### PROBLEM DETAILS
Write out the listing again, exactly as it appears below.

### DATA SUPPLIED
*** Block opens ***

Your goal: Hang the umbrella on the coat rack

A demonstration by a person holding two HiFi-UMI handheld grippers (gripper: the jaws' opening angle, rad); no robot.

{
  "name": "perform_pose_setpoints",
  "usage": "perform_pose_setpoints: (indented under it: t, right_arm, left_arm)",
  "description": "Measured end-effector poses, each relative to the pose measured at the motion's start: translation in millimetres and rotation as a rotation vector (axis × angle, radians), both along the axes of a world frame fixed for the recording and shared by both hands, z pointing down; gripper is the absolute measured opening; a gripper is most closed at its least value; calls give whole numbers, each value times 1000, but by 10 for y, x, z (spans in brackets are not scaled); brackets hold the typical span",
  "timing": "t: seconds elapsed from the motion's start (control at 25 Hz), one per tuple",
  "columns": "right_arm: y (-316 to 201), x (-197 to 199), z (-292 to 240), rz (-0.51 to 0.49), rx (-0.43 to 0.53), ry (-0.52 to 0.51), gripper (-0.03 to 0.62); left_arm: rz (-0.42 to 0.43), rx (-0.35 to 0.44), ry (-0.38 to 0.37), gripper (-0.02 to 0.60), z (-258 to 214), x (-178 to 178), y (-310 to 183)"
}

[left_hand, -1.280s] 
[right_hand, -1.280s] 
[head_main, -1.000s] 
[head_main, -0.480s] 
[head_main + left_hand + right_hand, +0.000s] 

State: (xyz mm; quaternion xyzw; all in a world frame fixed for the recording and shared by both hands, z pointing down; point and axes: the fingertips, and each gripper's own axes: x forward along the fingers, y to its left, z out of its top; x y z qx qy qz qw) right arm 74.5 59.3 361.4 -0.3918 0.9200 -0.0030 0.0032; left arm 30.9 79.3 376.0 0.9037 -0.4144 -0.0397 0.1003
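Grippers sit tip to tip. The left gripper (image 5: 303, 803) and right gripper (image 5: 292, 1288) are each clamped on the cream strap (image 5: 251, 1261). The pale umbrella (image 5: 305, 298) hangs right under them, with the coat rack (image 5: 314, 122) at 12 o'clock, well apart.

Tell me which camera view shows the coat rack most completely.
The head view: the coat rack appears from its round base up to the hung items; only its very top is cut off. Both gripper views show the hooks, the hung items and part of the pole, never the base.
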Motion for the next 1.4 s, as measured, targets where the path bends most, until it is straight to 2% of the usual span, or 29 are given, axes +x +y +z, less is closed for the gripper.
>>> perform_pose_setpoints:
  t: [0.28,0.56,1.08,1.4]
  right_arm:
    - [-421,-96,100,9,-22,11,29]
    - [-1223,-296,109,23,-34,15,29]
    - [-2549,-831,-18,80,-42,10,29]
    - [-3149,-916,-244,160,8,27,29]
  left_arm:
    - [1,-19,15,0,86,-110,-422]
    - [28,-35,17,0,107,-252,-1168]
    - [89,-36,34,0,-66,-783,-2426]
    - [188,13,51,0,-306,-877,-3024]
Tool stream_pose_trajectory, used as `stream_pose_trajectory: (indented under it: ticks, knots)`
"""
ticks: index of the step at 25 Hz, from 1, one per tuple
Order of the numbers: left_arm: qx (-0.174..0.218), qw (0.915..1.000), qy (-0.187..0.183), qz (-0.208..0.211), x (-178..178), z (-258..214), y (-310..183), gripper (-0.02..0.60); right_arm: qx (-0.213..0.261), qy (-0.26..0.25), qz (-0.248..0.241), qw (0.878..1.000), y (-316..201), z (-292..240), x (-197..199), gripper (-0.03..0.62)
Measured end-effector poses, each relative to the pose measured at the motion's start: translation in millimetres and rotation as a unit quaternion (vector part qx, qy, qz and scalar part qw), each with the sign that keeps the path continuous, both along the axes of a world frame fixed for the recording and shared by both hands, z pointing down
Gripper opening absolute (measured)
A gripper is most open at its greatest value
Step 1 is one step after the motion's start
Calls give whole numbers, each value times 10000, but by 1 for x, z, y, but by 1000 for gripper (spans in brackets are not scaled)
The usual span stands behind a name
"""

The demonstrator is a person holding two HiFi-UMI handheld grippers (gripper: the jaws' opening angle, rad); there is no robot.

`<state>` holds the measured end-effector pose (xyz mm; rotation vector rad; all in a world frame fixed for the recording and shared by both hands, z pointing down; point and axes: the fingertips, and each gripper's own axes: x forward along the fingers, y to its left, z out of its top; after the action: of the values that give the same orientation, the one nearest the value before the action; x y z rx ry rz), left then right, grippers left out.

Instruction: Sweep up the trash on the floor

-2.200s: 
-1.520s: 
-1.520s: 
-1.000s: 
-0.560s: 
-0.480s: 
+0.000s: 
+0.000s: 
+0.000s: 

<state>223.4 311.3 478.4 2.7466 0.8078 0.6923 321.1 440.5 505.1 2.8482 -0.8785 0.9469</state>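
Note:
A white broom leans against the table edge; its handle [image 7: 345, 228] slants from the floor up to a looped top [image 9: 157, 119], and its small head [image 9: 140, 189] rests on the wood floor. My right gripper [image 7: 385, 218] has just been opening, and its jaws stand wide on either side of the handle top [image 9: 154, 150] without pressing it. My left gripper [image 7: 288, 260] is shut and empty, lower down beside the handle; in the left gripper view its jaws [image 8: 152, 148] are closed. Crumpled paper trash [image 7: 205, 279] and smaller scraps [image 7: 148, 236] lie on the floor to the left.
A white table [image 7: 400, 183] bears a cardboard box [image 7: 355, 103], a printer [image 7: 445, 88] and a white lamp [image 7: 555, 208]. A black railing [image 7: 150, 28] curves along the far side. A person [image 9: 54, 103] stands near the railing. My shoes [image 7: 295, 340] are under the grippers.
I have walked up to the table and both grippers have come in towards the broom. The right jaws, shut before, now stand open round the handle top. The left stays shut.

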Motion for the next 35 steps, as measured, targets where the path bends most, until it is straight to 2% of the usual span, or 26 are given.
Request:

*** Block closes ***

### PROBLEM SOLUTION
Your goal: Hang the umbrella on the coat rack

A demonstration by a person holding two HiFi-UMI handheld grippers (gripper: the jaws' opening angle, rad); no robot.

{
  "name": "perform_pose_setpoints",
  "usage": "perform_pose_setpoints: (indented under it: t, right_arm, left_arm)",
  "description": "Measured end-effector poses, each relative to the pose measured at the motion's start: translation in millimetres and rotation as a rotation vector (axis × angle, radians), both along the axes of a world frame fixed for the recording and shared by both hands, z pointing down; gripper is the absolute measured opening; a gripper is most closed at its least value; calls give whole numbers, each value times 1000, but by 10 for y, x, z (spans in brackets are not scaled); brackets hold the typical span",
  "timing": "t: seconds elapsed from the motion's start (control at 25 Hz), one per tuple",
  "columns": "right_arm: y (-316 to 201), x (-197 to 199), z (-292 to 240), rz (-0.51 to 0.49), rx (-0.43 to 0.53), ry (-0.52 to 0.51), gripper (-0.03 to 0.62); left_arm: rz (-0.42 to 0.43), rx (-0.35 to 0.44), ry (-0.38 to 0.37), gripper (-0.02 to 0.60), z (-258 to 214), x (-178 to 178), y (-310 to 183)"
}

[left_hand, -1.280s] 
[right_hand, -1.280s] 
[head_main, -1.000s] 
[head_main, -0.480s] 
[head_main + left_hand + right_hand, +0.000s] 

State: (xyz mm; quaternion xyzw; all in a world frame fixed for the recording and shared by both hands, z pointing down; point and axes: the fingertips, and each gripper's own axes: x forward along the fingers, y to its left, z out of its top; x y z qx qy qz qw) right arm 74.5 59.3 361.4 -0.3918 0.9200 -0.0030 0.0032; left arm 30.9 79.3 376.0 0.9037 -0.4144 -0.0397 0.1003
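Grippers sit tip to tip. The left gripper (image 5: 303, 803) and right gripper (image 5: 292, 1288) are each clamped on the cream strap (image 5: 251, 1261). The pale umbrella (image 5: 305, 298) hangs right under them, with the coat rack (image 5: 314, 122) at 12 o'clock, well apart.

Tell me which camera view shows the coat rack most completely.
The head view: the coat rack appears from its round base up to the hung items; only its very top is cut off. Both gripper views show the hooks, the hung items and part of the pole, never the base.
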Motion for the next 1.4 s, as measured, targets where the path bends most, until it is straight to 2% of the usual span, or 29 are given, axes +x +y +z, less is closed for the gripper.
>>> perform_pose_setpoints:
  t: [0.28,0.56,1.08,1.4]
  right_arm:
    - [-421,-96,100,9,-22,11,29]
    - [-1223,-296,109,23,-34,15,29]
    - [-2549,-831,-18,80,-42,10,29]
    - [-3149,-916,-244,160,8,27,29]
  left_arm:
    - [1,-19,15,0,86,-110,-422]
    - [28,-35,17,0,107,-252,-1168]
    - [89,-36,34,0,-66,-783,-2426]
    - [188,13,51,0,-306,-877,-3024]
Tool stream_pose_trajectory, used as `stream_pose_trajectory: (indented under it: ticks, knots)`
"""
ticks: index of the step at 25 Hz, from 1, one per tuple
Order of the numbers: left_arm: qx (-0.174..0.218), qw (0.915..1.000), qy (-0.187..0.183), qz (-0.208..0.211), x (-178..178), z (-258..214), y (-310..183), gripper (-0.02..0.60); right_arm: qx (-0.213..0.261), qy (-0.26..0.25), qz (-0.248..0.241), qw (0.878..1.000), y (-316..201), z (-292..240), x (-197..199), gripper (-0.03..0.62)
Measured end-effector poses, each relative to the pose measured at the motion's start: translation in millimetres and rotation as a unit quaternion (vector part qx, qy, qz and scalar part qw), each with the sign that keeps the path continuous, both along the axes of a world frame fixed for the recording and shared by both hands, z pointing down
Gripper opening absolute (measured)
A gripper is most open at its greatest value
Step 1 is one step after the motion's start
Calls give whole numbers, each value times 10000, but by 1 for x, z, y, but by 1000 for gripper (spans in brackets are not scaled)
The usual span stands behind a name
"""

The demonstrator is a person holding two HiFi-UMI handheld grippers (gripper: the jaws' opening angle, rad); there is no robot.

`<state>` holds the measured end-effector pose (xyz mm; rotation vector rad; all in a world frame fixed for the recording and shared by both hands, z pointing down; point and axes: the fingertips, and each gripper's own axes: x forward along the fingers, y to its left, z out of its top; after the action: of the values that give the same orientation, the one nearest the value before the action; x y z rx ry rz), left then right, grippers left out.

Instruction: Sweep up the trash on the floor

-2.200s: 
-1.520s: 
-1.520s: 
-1.000s: 
-0.560s: 
-0.480s: 
+0.000s: 
+0.000s: 
+0.000s: 

<state>223.4 311.3 478.4 2.7466 0.8078 0.6923 321.1 440.5 505.1 2.8482 -0.8785 0.9469</state>
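Note:
A white broom leans against the table edge; its handle [image 7: 345, 228] slants from the floor up to a looped top [image 9: 157, 119], and its small head [image 9: 140, 189] rests on the wood floor. My right gripper [image 7: 385, 218] has just been opening, and its jaws stand wide on either side of the handle top [image 9: 154, 150] without pressing it. My left gripper [image 7: 288, 260] is shut and empty, lower down beside the handle; in the left gripper view its jaws [image 8: 152, 148] are closed. Crumpled paper trash [image 7: 205, 279] and smaller scraps [image 7: 148, 236] lie on the floor to the left.
A white table [image 7: 400, 183] bears a cardboard box [image 7: 355, 103], a printer [image 7: 445, 88] and a white lamp [image 7: 555, 208]. A black railing [image 7: 150, 28] curves along the far side. A person [image 9: 54, 103] stands near the railing. My shoes [image 7: 295, 340] are under the grippers.
I have walked up to the table and both grippers have come in towards the broom. The right jaws, shut before, now stand open round the handle top. The left stays shut.
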
Motion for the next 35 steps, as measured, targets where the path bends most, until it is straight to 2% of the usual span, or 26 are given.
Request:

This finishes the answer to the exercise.